# What needs to be done:
The reply must consist of the complete listing, reproduced exactly, with no images included.

# Given material:

·····

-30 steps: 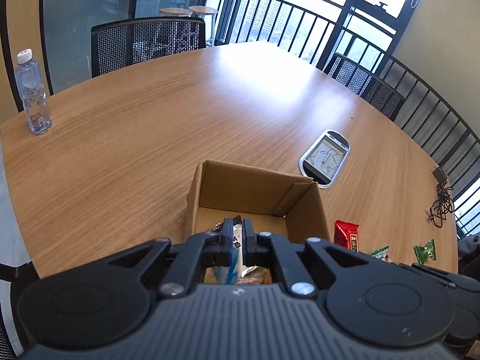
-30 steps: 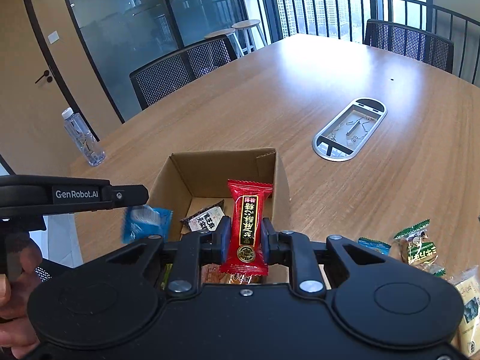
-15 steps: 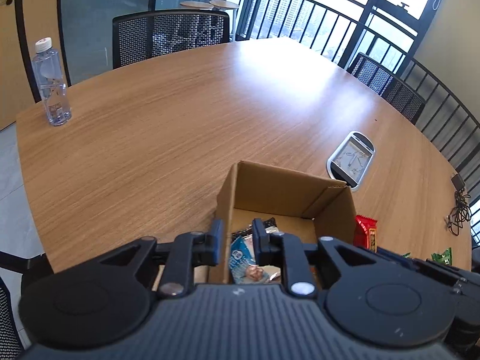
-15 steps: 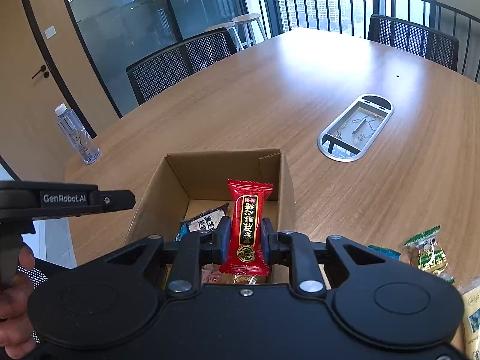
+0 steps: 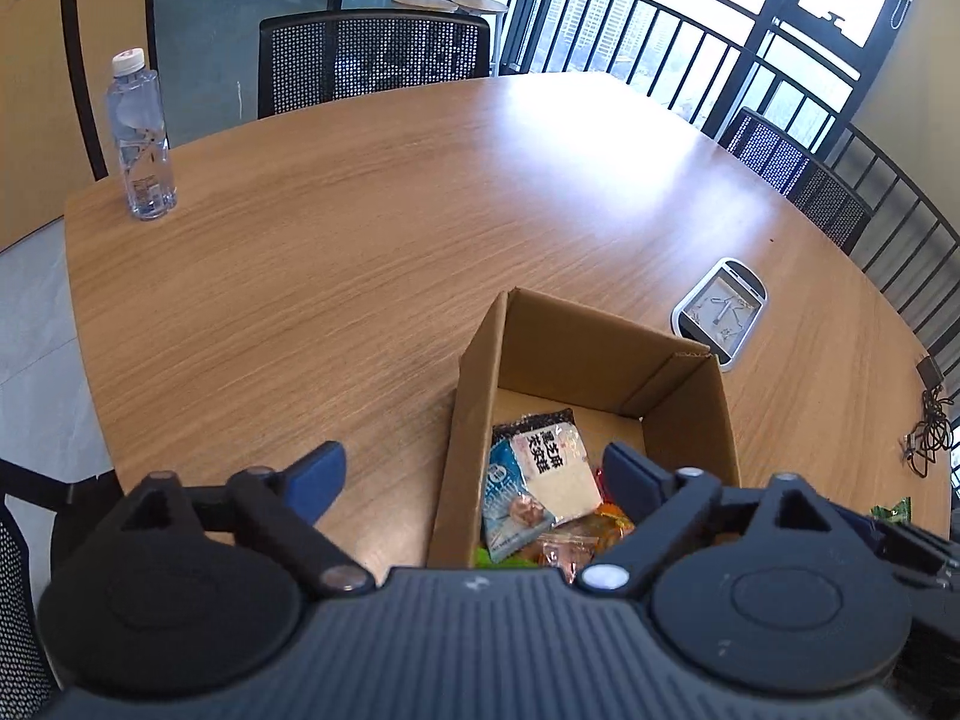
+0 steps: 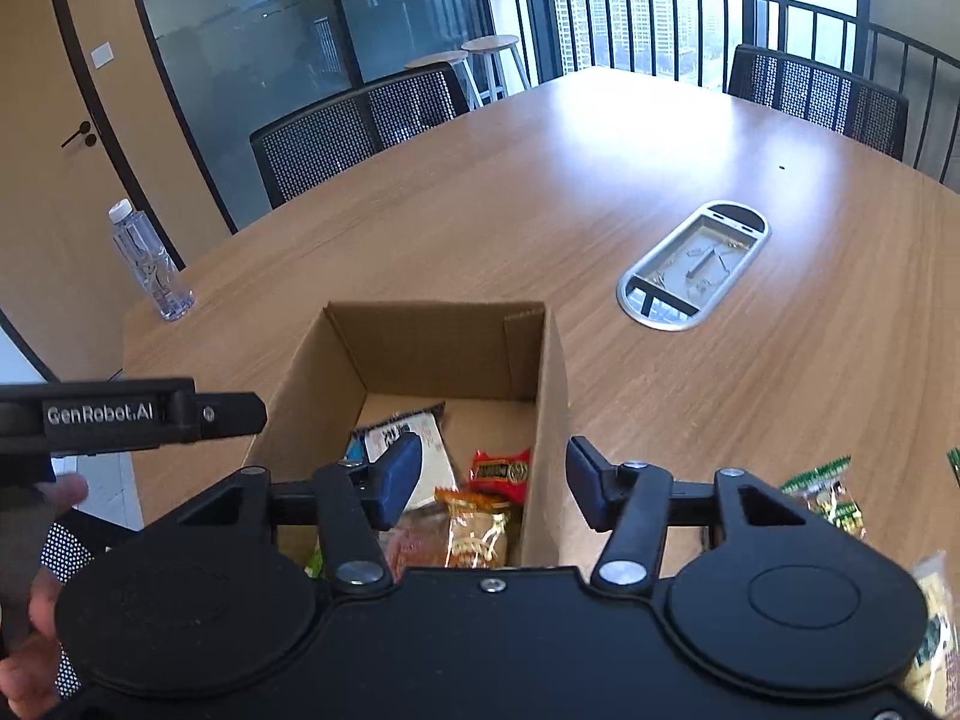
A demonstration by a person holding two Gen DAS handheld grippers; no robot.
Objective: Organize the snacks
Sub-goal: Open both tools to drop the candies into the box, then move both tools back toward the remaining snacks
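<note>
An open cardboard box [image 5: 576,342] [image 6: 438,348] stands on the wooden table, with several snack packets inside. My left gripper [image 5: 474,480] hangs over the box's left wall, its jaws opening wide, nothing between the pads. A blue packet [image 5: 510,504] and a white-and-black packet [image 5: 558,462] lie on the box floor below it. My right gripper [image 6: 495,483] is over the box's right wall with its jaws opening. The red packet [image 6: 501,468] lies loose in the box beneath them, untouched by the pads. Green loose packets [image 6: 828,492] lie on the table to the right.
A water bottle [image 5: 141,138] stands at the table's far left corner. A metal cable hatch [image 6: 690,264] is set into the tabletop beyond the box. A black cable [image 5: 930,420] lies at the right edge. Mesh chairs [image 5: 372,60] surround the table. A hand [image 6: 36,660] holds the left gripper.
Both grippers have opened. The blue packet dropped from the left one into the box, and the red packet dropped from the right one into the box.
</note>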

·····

# Response:
-30 steps: 
-30 steps: 
-15 steps: 
-15 steps: 
+0 steps: 
+0 steps: 
A demonstration by a person holding two Gen DAS handheld grippers; no robot.
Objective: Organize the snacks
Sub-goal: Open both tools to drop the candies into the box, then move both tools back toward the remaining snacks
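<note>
An open cardboard box [image 5: 576,342] [image 6: 438,348] stands on the wooden table, with several snack packets inside. My left gripper [image 5: 474,480] hangs over the box's left wall, its jaws opening wide, nothing between the pads. A blue packet [image 5: 510,504] and a white-and-black packet [image 5: 558,462] lie on the box floor below it. My right gripper [image 6: 495,483] is over the box's right wall with its jaws opening. The red packet [image 6: 501,468] lies loose in the box beneath them, untouched by the pads. Green loose packets [image 6: 828,492] lie on the table to the right.
A water bottle [image 5: 141,138] stands at the table's far left corner. A metal cable hatch [image 6: 690,264] is set into the tabletop beyond the box. A black cable [image 5: 930,420] lies at the right edge. Mesh chairs [image 5: 372,60] surround the table. A hand [image 6: 36,660] holds the left gripper.
Both grippers have opened. The blue packet dropped from the left one into the box, and the red packet dropped from the right one into the box.
</note>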

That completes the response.